Soal pernyataan Yandri, Sugeng juga punya pendapat berbeda. Menurut dia, Perppu yang diterbitkan pemerintah ini untuk merespons kondisi terkini. Jika situasi sudah berubah, bisa diambil keputusan politik baru.

"Kalau kegentingan memaksa itu sudah lewat, akan ada keputusan politik baru. Nah partai-partai politik bersinergilah untuk menilai situasi baru itu," ujar Sugeng.

Jimly Asshidiqqie mendukung langkah pemerintah 

Jimly Asshidiqqie
Jimly Asshidiqqie 

Mantan Ketua Mahkamah Konstitusi (MK) Jimly Asshidiqqie mendukung langkah pemerintah menerbitkan Perppu Nomor 2 Tahun 2017. Jimly menyarankan pihak-pihak yang berseberangan menempuh jalur hukum.

"Kita harus tetap memberi ruang kepada mereka yang tidak setuju. Satu, melakukan perlawanan hukum. Ada forum untuk melawan hukum terhadap Perppu ini adalah di MK (Mahkamah Konstitusi)," kata Jimly dalam diskusi di Gado-gado Boplo, Jalan Gereja Theresia, Jakarta Pusat, Sabtu (15/7/2017).

"Saya harapkan MK bisa menerima Perppu sebagai objek judicial review. Agar diuji segi konstitusionalitasnya, baik dari prosedur maupun materinya. Jangan menunggu Perppu ini menimbulkan korban," ujarnya.

Jimly mengatakan pengajuan uji materi dapat dilakukan jika memang ditemukan poin-poin yang dikhawatirkan melanggar HAM. Dia juga menegaskan, sebelum ada keputusan dari MK, Perppu tersebut tetap berlaku.

"Kalau misalnya ada pelanggaran human right yang menimbulkan korban, maka Perppu itu harus bisa diuji oleh MK. Tapi MK tidak punya kewenangan untuk memberi, misalnya keputusan sela. Sebab, sebelum diputus final oleh MK, Perppu ini berlaku," ucapnya.

Jimly juga mendorong ormas yang nantinya dibubarkan karena Perppu tersebut bisa melakukan langkah hukum dengan mengajukan banding di Pengadilan Tata Usaha Negara (PTUN). Dia menjelaskan, jika memang ormas tersebut menang di PTUN, pemerintah wajib merehabilitasi nama baik ormas tersebut.

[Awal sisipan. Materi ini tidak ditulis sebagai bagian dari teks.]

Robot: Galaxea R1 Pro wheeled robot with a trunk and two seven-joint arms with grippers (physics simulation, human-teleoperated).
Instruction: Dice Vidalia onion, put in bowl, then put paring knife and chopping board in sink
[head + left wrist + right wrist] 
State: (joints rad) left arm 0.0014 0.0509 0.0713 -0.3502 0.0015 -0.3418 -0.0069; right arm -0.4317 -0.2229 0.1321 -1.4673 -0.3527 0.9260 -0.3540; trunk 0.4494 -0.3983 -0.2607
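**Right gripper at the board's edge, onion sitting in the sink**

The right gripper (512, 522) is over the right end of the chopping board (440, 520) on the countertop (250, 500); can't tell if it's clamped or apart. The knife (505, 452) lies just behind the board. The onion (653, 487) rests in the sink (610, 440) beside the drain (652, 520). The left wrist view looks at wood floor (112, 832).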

"Kalau misalnya Perppu dipraktikkan, misalnya membubarkan salah satu ormas, misalnya HTI. HTI harus dipahami tetap mempunyai hak untuk membela diri untuk melawan keputusan yang dinilai semena-mena," tuturnya.

"Jadi nanti di Pengadilan TUN bisa dipersoalkan. Keputusan pemerintah yang membatalkan badan hukum bisa dibatalkan oleh pengadilan TUN. Sehingga wajib direhabilitasi," ujarnya.

Jimly mengimbau masyarakat tidak berprasangka buruk terhadap pemerintah. Dia mengapresiasi kebijakan pemerintah yang dinilai akan melindungi kepentingan bangsa secara luas.

"Ini sistem demokrasi, justru dalam sistem demokrasi kita memerlukan hadirnya kepemimpinan negara. Jangan biarkan semua orang bebas bablas tanpa kontrol, tanpa kendali. Dan orang menyalahgunakan kebebasan," katanya.

Jimly menyarankan pemerintah tetap berdialog dengan pihak-pihak yang berseberangan. Ia juga mengajak pemerintah mencegah perdebatan yang tidak sehat di media sosial.

"Jadi fair saja, tapi sekali lagi harus ada dialog yang luas. Jadi pemerintah harus inisiatif menggunakan dialog yang luas. Jangan membiarkan satu kelompok mendukung, lalu membiarkan kelompok yang lain untuk menolak. Ini tidak sehat," tuturnya.